Remember, we have our fair share of ‘illegals’ with whom driving and boozing w/o ins is no biggie.
Drunk and Stupid go Together
So does Stoned and Stupid
My point was that my brother has encountered very few DUI’s due to ‘weed’ usage and that we have ALOT of weed here in CA.
So, no laws, no criminals?
The water was not fit to drink. To make it palatable, we had to add whiskey.
By diligent effort, I learned to like it.
— Winston Churchill
It’ll become like Amsterdam...The problem isn’t the Dutch, the problem is all the stupid tourists that come there from other countries to partake.
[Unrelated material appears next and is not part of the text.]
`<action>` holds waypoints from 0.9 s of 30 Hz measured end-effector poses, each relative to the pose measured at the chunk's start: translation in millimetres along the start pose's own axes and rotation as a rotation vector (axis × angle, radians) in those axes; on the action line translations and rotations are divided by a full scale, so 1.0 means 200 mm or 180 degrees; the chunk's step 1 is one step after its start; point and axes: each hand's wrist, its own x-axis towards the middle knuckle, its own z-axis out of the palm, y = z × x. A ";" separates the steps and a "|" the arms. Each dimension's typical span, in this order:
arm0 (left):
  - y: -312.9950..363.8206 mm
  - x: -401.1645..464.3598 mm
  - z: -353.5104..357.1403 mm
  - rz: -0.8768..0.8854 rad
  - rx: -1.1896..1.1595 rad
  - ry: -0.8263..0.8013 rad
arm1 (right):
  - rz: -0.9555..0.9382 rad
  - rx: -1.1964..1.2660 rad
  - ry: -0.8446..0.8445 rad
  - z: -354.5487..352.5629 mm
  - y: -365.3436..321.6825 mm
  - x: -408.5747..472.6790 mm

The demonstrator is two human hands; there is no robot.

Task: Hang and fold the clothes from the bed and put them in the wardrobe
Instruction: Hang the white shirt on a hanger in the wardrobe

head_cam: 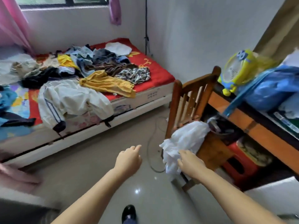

I don’t think these activists care. What they know is that politicians are salivating off the money to be gained.
Greed is a powerful thing.
What I know for a fact is it’ll mean more costs for rehabs that taxpayers will have to cover. Also loss of tax revenue from potential payers that instead will get on pot and give up on working. And that it’ll push the state further blue.
“What they know is that politicians are salivating off the money to be gained.”
How about the money to be saved not policing for it?
I think I can safely say through first-hand experience, that marijuana use during teenage years has a detrimental effect on cognition, as well as ambition. This is certainly true in the shorter-term; longer-term use may not cause permanent damage, but it certainly creates a sub-culture of numb drones, unable to function in society.
Of course, shareholders in Yum! Brands such as Frito Lay, and other "munchie" snacks should be very happy with the sales results.
Well, Cripes, for years certain employers here(Swedish Hospital)have tried to figure a way to prevent employee from smoking regular tobacco at any time, even on off-hours at home. Let them try this kind of heavy-handedness in other aspects of people’s private life.
I for one, am sick of Swedish taking over all the little community hospitals around here, but am not asking for a law.